CONVERSION AGREEMENT November 12, 2010
Exhibit 10.2
November
12, 2010
000
Xxxxxx Xxxxxx
Xxxxx
000
Xxx Xxxx,
XX 00000
Attention:
Xxxxxxxx Xxxxxxx
Re: SONA
13% Series AA Secured Convertible Debentures, AA-1 Warrants, and AA-2
Warrants
Gentlemen:
The
undersigned (the “Holder”), is a party to a
Subscription Agreement dated ____________________ (the “Purchase Agreement”) with
Sibling Entertainment Group Holdings, Inc. formerly known as Sona Development
Corp. (“SIBE”) pursuant
to which Holder purchased from SIBE, _____________ Units, at price of $10,000
per Unit, with each unit consisting of (a) a 13% interest bearing secured
promissory note in the principal amount of $10,000 (the “Debenture”), (b) a five
year warrant to purchase 10,000 shares of SIBE common stock at an exercise price
of $1.00 per share (the “AA-1
Warrant”), and (c) a five year warrant to purchase 10,000 shares of
SIBE common stock at an exercise price of $2.50 per share (the “AA-2 Warrant”, and together
with the Purchase Agreement, the Debenture, and the AA-1 Warrant, are sometimes
collectively referred to as the “Debenture Transaction
Documents”).
1. You
have informed me that:
(a) The
proceeds from the sale of the debentures were loaned to Sibling Theatricals,
Inc. (the “Theatricals
Loan”). The collectability of the Theatricals loan is in
doubt.
(b) SIBE
intends to acquire Newco4education, LLC (the “Acquisition”). SIBE
believes that Newco4education, LLC has the management expertise, know-how, and
intellectual property that would permit SIBE to manage and operate charter
schools.
(c) The
Acquisition is conditioned, among other things, upon:
(i) the
conversion of all outstanding Debentures, AA-1 Warrants, and AA-2 Warrants into
approximately 1,052,632 shares
of Series B Common Stock, having the terms set forth on Exhibit A
hereto, and
(ii) the
transfer and conveyance of all of SIBE’s interest in the Theatricals Loan to a newly organized
limited liability company (the “Company”), pursuant to a Loan
Assignment Agreement in substantially the form of Exhibit B
hereto for the benefit of the holders of the Debentures and the distribution of
the membership interests in the Compnay pro rata to the holders of the
Debentures; and
(iii) the
execution and delivery by each of the holders of the Debentures of this
Agreement.
(d) The
Series B Common Stock issued to the holders of all of the Debentures will
convert into 10% of the issued and outstanding common stock on the date of
conversion.
2. Holder
hereby irrevocably converts all Debentures, AA-1 Warrants, and AA-2 Warrants
registered in the name of Holder into __________________ shares of SIBE’s Series
B Common Stock and a ______ % limited liability company membership interest of
the Company (collectively, the “Conversion Shares”),
effective on the day before the closing of the Acquisition, currently
anticipated to be November 30, 2010 (the “Anticipated Closing
Date”).
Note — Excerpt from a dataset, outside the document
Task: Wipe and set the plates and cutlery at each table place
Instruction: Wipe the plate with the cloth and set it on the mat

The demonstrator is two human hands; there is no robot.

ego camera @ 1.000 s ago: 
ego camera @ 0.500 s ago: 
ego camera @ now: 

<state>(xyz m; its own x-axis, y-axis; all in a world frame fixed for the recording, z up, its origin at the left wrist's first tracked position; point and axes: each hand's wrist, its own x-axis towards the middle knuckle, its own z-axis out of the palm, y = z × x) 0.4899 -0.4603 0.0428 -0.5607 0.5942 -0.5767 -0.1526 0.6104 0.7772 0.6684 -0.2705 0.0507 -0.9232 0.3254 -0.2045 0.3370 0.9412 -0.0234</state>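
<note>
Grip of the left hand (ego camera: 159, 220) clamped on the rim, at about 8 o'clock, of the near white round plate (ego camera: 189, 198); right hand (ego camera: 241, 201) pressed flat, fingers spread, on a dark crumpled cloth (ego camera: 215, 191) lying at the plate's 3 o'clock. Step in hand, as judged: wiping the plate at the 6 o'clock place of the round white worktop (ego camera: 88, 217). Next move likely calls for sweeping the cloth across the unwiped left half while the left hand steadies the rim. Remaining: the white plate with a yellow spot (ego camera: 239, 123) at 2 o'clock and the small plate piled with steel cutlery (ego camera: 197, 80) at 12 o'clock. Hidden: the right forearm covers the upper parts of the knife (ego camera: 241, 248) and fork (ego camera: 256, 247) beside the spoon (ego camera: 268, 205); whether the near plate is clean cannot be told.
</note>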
If the closing of the Acquisition occurs after the
Anticipated Closing Date, no additional interest shall accrue under the
Debentures and no change shall be made in the number of Conversion Shares issued
to Holder.
3. Holder
hereby irrevocably accepts delivery of the Conversion Shares in full payment,
accord, and satisfaction of the Debentures, the AA-1 Warrants, the AA-2
Warrants, and all obligations of SIBE due Holder under the Debenture Transaction
Documents, and any other document or instrument held by
Holder. Holder acknowledges and agrees that upon delivery of the
Conversion Shares: (i) SIBE will no longer be indebted to Holder,
(ii) any security interest in the assets of SIBE related to the Debentures
is released, extinguished, and terminated, (iii) SIBE will have no further
obligations to Holder under the Debentures, the AA-1 Warrants, and the AA-2
Warrants, and (iv) that each of the Debenture Transaction Documents will be
terminated and of no further force and effect.
4. Effective
upon delivery of the Conversion Shares to Holder, Holder releases, acquits, and
forever discharges SIBE, and its past, present, and future officers, directors,
partners, agents, employees, attorneys, heirs, successors, assigns, parents,
subsidiaries, affiliates, and representatives (collectively, the “Releasees”) of and from any
and all actions, causes of action, claims, suits, damages, judgments, and
demands whatsoever in law and/or equity, known or unknown, accrued or unaccrued,
suspected or unsuspected, fixed or contingent, liquidated or unliquidated,
matured or unmatured, developed or undeveloped, discoverable or undiscoverable,
which Holder had, now has, or may later have or claim to have, against the
Releasees, or any of them, involving or arising out of any act or failure to
act, or any transaction, event, circumstance, occurrence, or state of facts,
which existed, occurred, or transpired, or which is alleged to have existed,
occurred, or transpired, at any time from the beginning of time through and
including the date Holder receives the Conversion Shares, including without
limitation, all matters arising out of or related to the offer, sale, and
issuance of the Units, the Debenture Transaction Documents, the Theatricals
Loan, this Agreement, the Acquisition, and all other matters whatsoever which
have or allegedly have occurred or transpired from the beginning of time through
and including the date Holder receives the Conversion Shares, excluding only the
rights of Holder to receive the Conversion Shares as provided pursuant to this
Agreement.
5. From
the date of this Agreement until December 31, 2010, and forever after the
delivery of the Conversion Shares, Holder covenants and agrees not to xxx the
Releasees or any of them with respect to any matter within the scope of the
release in this Agreement. Holder agrees to indemnify each of the
Releasees for all costs or expenses, including attorneys’ fees, incurred by such
Releasee in the defense of such suit.
6. Holder
agrees to execute and deliver such other documents and instruments to evidence
the termination of the obligations of SIBE under the Debentures and the
Debenture Transaction Documents, without any additional consideration therefor,
as SIBE may reasonably request.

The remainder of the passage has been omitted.